Saved entries:
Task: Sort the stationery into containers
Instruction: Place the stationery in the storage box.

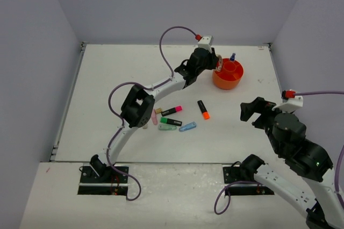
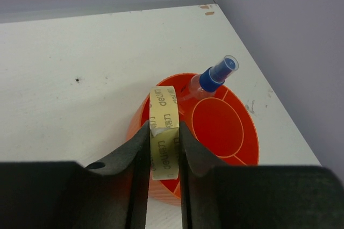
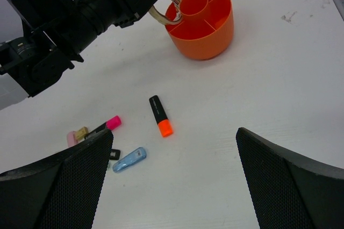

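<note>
Two grippers show. The left gripper (image 2: 162,186) is closed on the tape ring (image 2: 164,137): its black fingers (image 2: 137,159) press against both flat sides of the beige ring, which stands on edge between them. In the left wrist view the ring sits at centre frame, over the nearer rim of the orange tub (image 2: 217,127); whether it touches that rim cannot be told. From the right wrist camera the same ring (image 3: 161,0) shows at the top of the frame, against the left edge of the tub (image 3: 207,38), with the left gripper (image 3: 142,0) reaching in from the upper left.

A blue marker (image 2: 217,76) stands tilted in a compartment at the tub's far side, cap upward.

The right gripper (image 3: 174,186) has its jaws spread wide and holds nothing; its two mesh-faced fingers fill the lower corners of its own view. In the overhead view it (image 1: 250,112) hangs at right centre, well apart from the tub (image 1: 228,76) in the upper right.

On the white table (image 1: 107,105), at centre frame, lie the loose pieces: an orange highlighter (image 1: 203,109) alone to the right, then a pink highlighter (image 1: 172,111), a green highlighter (image 1: 171,121), a pale green clip (image 1: 167,128) and a blue clip (image 1: 187,127) close together. A pink eraser (image 1: 155,117) and a beige eraser (image 1: 158,111) lie just left of them.
</note>
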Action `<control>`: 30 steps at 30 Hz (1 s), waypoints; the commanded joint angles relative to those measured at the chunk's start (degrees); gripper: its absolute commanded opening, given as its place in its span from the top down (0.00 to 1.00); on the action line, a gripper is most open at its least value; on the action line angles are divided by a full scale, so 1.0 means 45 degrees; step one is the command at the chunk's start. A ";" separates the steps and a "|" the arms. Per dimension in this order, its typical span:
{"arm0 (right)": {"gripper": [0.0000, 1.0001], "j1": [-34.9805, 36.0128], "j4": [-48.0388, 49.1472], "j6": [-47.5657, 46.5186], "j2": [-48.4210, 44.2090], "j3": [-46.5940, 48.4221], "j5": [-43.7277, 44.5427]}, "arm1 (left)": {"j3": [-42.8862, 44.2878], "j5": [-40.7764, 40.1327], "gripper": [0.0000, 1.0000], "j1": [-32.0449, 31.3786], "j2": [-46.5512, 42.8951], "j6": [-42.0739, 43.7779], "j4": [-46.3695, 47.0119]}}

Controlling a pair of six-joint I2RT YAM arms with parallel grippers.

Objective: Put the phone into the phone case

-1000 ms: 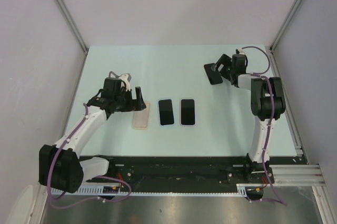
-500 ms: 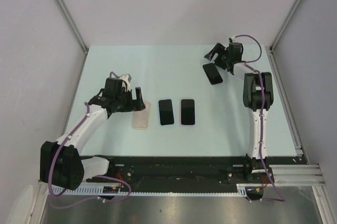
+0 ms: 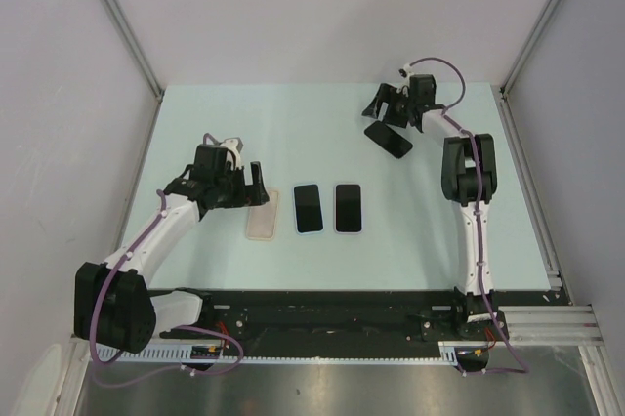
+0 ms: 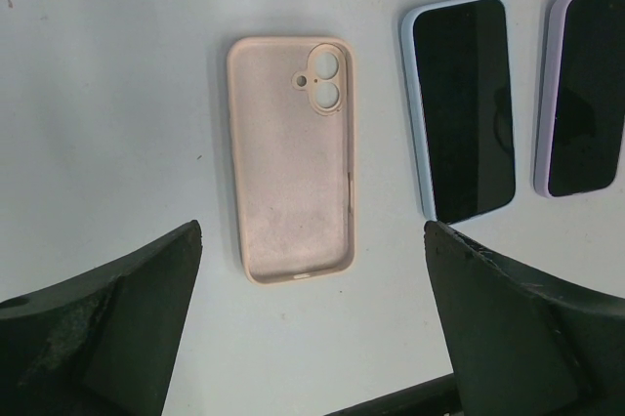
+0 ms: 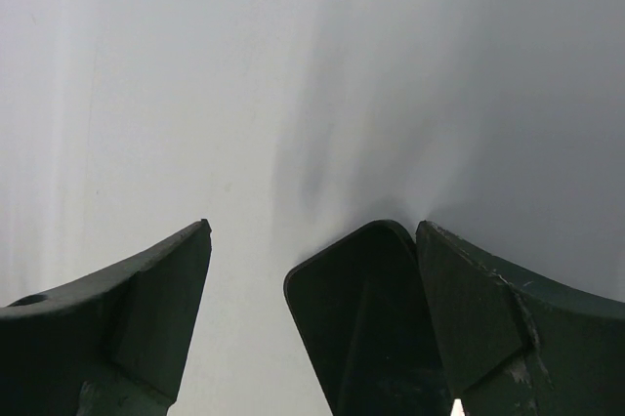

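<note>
A beige empty phone case (image 3: 262, 217) lies open side up left of two phones, one in a light blue case (image 3: 308, 208) and one in a lilac case (image 3: 348, 207). My left gripper (image 3: 252, 187) hangs open just behind the beige case. In the left wrist view the beige case (image 4: 291, 172) lies between and beyond my fingers, with the blue-cased phone (image 4: 461, 108) and the lilac one (image 4: 583, 94) to its right. A black phone (image 3: 389, 138) lies flat at the back right. My right gripper (image 3: 384, 111) is open over its far end. In the right wrist view the black phone (image 5: 361, 328) lies against my right finger (image 5: 488, 318).
The pale green table (image 3: 244, 123) ends at grey walls on the left, back and right. A metal rail (image 3: 522, 182) runs along the right edge. The black base bar (image 3: 322, 313) with the arm mounts lies along the near edge.
My right gripper let go of the black phone and swung toward the back left; the phone now lies flat and has turned a little. The left arm has barely moved.
</note>
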 commanded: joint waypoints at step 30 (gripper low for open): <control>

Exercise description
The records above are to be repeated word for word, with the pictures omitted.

Answer for this exercise
Task: Sort the stationery into containers
Instruction: Place the stationery in the storage box.


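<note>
Two grippers show. The left gripper (image 2: 162,186) is closed on the tape ring (image 2: 164,137): its black fingers (image 2: 137,159) press against both flat sides of the beige ring, which stands on edge between them. In the left wrist view the ring sits at centre frame, over the nearer rim of the orange tub (image 2: 217,127); whether it touches that rim cannot be told. From the right wrist camera the same ring (image 3: 161,0) shows at the top of the frame, against the left edge of the tub (image 3: 207,38), with the left gripper (image 3: 142,0) reaching in from the upper left.

A blue marker (image 2: 217,76) stands tilted in a compartment at the tub's far side, cap upward.

The right gripper (image 3: 174,186) has its jaws spread wide and holds nothing; its two mesh-faced fingers fill the lower corners of its own view. In the overhead view it (image 1: 250,112) hangs at right centre, well apart from the tub (image 1: 228,76) in the upper right.

On the white table (image 1: 107,105), at centre frame, lie the loose pieces: an orange highlighter (image 1: 203,109) alone to the right, then a pink highlighter (image 1: 172,111), a green highlighter (image 1: 171,121), a pale green clip (image 1: 167,128) and a blue clip (image 1: 187,127) close together. A pink eraser (image 1: 155,117) and a beige eraser (image 1: 158,111) lie just left of them.
</note>
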Action `<control>`: 30 steps at 30 Hz (1 s), waypoints; the commanded joint angles relative to those measured at the chunk's start (degrees); gripper: its absolute commanded opening, given as its place in its span from the top down (0.00 to 1.00); on the action line, a gripper is most open at its least value; on the action line angles are divided by a full scale, so 1.0 means 45 degrees; step one is the command at the chunk's start. A ";" separates the steps and a "|" the arms. Per dimension in this order, its typical span:
{"arm0 (right)": {"gripper": [0.0000, 1.0001], "j1": [-34.9805, 36.0128], "j4": [-48.0388, 49.1472], "j6": [-47.5657, 46.5186], "j2": [-48.4210, 44.2090], "j3": [-46.5940, 48.4221], "j5": [-43.7277, 44.5427]}, "arm1 (left)": {"j3": [-42.8862, 44.2878], "j5": [-40.7764, 40.1327], "gripper": [0.0000, 1.0000], "j1": [-32.0449, 31.3786], "j2": [-46.5512, 42.8951], "j6": [-42.0739, 43.7779], "j4": [-46.3695, 47.0119]}}

Controlling a pair of six-joint I2RT YAM arms with parallel grippers.

Objective: Put the phone into the phone case

-1000 ms: 
-500 ms: 
+0 ms: 
+0 ms: 
+0 ms: 

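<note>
A beige empty phone case (image 3: 262, 217) lies open side up left of two phones, one in a light blue case (image 3: 308, 208) and one in a lilac case (image 3: 348, 207). My left gripper (image 3: 252, 187) hangs open just behind the beige case. In the left wrist view the beige case (image 4: 291, 172) lies between and beyond my fingers, with the blue-cased phone (image 4: 461, 108) and the lilac one (image 4: 583, 94) to its right. A black phone (image 3: 389, 138) lies flat at the back right. My right gripper (image 3: 384, 111) is open over its far end. In the right wrist view the black phone (image 5: 361, 328) lies against my right finger (image 5: 488, 318).
The pale green table (image 3: 244, 123) ends at grey walls on the left, back and right. A metal rail (image 3: 522, 182) runs along the right edge. The black base bar (image 3: 322, 313) with the arm mounts lies along the near edge.
My right gripper let go of the black phone and swung toward the back left; the phone now lies flat and has turned a little. The left arm has barely moved.
</note>
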 commanded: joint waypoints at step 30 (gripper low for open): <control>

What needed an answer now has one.